Using the data below, copy every line that contains the word "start".

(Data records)
------------------------------------

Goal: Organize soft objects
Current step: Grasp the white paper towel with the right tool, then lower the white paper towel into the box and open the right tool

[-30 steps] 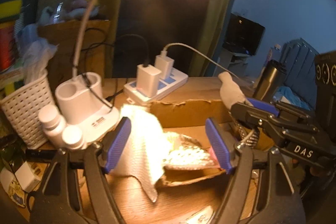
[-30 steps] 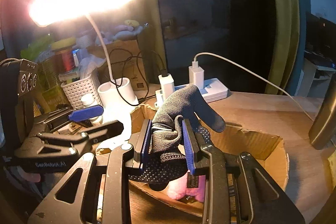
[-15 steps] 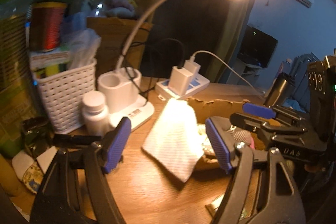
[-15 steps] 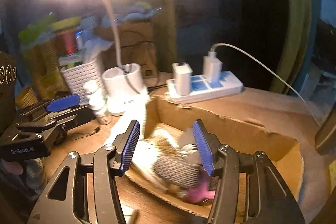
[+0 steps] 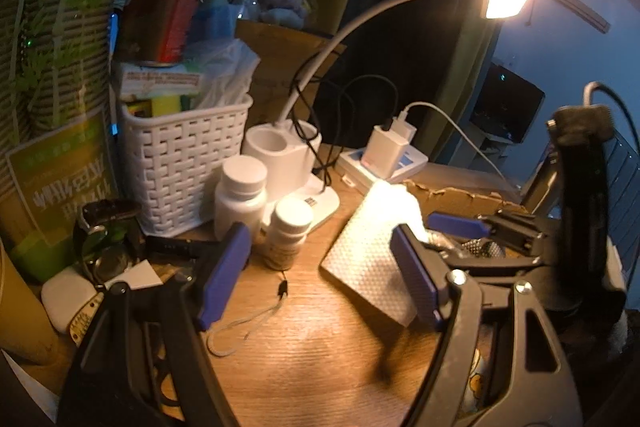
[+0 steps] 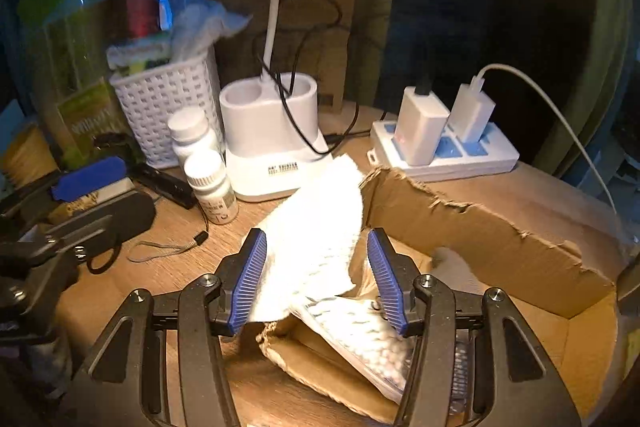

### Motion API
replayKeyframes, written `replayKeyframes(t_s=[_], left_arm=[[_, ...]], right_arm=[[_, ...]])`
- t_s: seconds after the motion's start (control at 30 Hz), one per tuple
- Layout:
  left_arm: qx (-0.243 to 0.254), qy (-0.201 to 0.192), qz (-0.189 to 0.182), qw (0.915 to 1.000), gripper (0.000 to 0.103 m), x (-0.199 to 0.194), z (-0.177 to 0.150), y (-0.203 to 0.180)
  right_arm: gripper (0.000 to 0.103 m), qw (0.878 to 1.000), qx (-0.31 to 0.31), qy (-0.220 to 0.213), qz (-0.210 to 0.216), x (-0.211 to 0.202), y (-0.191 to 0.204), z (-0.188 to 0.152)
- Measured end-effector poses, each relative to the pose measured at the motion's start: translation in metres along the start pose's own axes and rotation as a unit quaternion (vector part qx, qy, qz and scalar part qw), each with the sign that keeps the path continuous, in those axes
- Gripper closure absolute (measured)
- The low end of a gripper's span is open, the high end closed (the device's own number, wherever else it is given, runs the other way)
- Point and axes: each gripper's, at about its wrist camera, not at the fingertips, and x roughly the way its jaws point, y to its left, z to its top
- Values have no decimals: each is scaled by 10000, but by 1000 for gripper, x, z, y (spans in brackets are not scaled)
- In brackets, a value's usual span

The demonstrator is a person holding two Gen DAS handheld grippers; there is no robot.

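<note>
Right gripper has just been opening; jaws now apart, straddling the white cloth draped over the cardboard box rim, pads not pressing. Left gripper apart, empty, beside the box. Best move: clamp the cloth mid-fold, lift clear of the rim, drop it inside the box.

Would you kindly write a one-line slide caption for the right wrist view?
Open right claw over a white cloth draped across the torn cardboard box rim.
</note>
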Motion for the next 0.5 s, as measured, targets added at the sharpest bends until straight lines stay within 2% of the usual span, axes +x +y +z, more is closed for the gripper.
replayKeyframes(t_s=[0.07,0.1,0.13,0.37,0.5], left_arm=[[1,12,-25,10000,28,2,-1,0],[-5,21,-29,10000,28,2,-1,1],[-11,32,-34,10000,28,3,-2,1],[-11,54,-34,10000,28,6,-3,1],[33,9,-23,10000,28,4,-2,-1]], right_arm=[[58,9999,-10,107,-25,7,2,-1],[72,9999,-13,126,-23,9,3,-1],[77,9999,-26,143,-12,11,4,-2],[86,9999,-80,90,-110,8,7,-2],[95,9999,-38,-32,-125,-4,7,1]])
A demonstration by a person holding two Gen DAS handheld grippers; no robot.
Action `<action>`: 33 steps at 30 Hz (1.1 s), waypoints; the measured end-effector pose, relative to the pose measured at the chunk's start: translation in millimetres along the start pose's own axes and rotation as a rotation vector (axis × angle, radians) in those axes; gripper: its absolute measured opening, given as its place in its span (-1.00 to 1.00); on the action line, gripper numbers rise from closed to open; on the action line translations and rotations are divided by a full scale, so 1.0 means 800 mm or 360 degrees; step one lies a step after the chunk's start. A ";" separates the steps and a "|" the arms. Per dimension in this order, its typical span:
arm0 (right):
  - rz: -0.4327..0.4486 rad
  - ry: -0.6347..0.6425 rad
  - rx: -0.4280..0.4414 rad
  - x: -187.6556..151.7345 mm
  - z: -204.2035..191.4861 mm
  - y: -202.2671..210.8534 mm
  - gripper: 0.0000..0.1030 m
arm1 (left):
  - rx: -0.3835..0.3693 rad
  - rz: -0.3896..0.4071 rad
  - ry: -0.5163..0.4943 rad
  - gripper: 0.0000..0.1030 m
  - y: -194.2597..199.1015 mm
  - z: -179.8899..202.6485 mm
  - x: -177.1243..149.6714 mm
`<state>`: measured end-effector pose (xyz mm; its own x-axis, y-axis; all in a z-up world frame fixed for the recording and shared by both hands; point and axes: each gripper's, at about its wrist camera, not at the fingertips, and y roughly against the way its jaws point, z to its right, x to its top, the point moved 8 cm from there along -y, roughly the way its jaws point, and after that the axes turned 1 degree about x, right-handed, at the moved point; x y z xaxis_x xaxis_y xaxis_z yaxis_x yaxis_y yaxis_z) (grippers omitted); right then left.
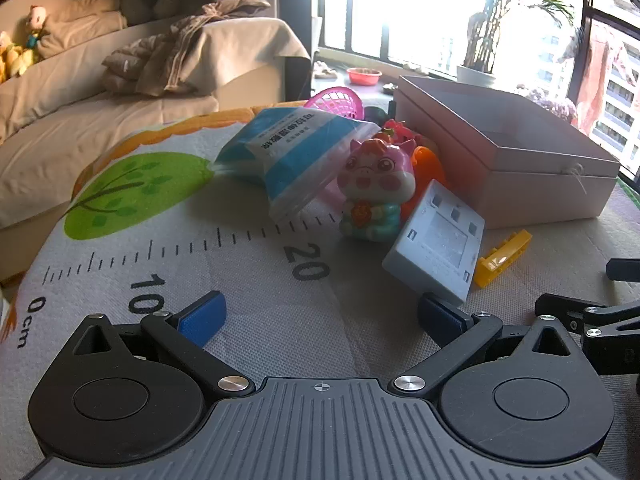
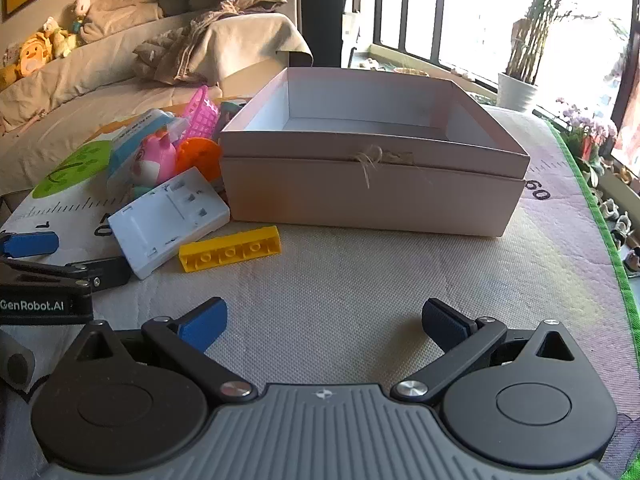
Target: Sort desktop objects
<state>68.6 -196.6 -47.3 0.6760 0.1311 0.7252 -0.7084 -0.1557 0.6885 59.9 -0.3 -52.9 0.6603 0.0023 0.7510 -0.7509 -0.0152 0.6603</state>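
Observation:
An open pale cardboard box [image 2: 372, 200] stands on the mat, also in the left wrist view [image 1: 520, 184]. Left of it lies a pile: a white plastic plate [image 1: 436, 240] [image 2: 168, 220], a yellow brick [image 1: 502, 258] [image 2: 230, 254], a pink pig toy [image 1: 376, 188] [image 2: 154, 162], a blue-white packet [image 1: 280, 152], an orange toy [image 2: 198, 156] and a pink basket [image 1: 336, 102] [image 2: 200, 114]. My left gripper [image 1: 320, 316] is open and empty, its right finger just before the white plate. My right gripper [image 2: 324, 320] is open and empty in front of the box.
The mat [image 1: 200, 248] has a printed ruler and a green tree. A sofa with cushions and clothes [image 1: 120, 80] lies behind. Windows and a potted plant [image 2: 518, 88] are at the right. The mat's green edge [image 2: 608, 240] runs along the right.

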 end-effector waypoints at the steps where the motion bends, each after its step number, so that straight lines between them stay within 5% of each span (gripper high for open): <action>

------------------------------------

■ Written solution:
- t_s: seconds after the motion's start (control at 30 Hz), one per tuple
- Measured end-effector poses, each relative to the pose measured at the motion's start: translation in metres along the start pose's own axes and rotation as a unit quaternion (vector part qx, qy, qz and scalar part qw), each with the sign that keeps the path continuous, in those axes
Action `<action>`: 33 steps at 30 Hz (1.1 s), waypoints; the measured end-effector pose, relative to the pose measured at the chunk's start: translation in millimetres along the start pose's own axes and rotation as a rotation vector (axis × angle, radians) in those axes; gripper: its absolute measured opening, given as its place in its span (-1.00 to 1.00); on the action line, gripper numbers rise from closed to open; on the action line translations and rotations are divided by a full scale, so 1.0 means 800 mm or 360 degrees; step one lies a step after the chunk's start. A ";" separates the steps and a "|" the arms. Per dimension in this order, its typical span:

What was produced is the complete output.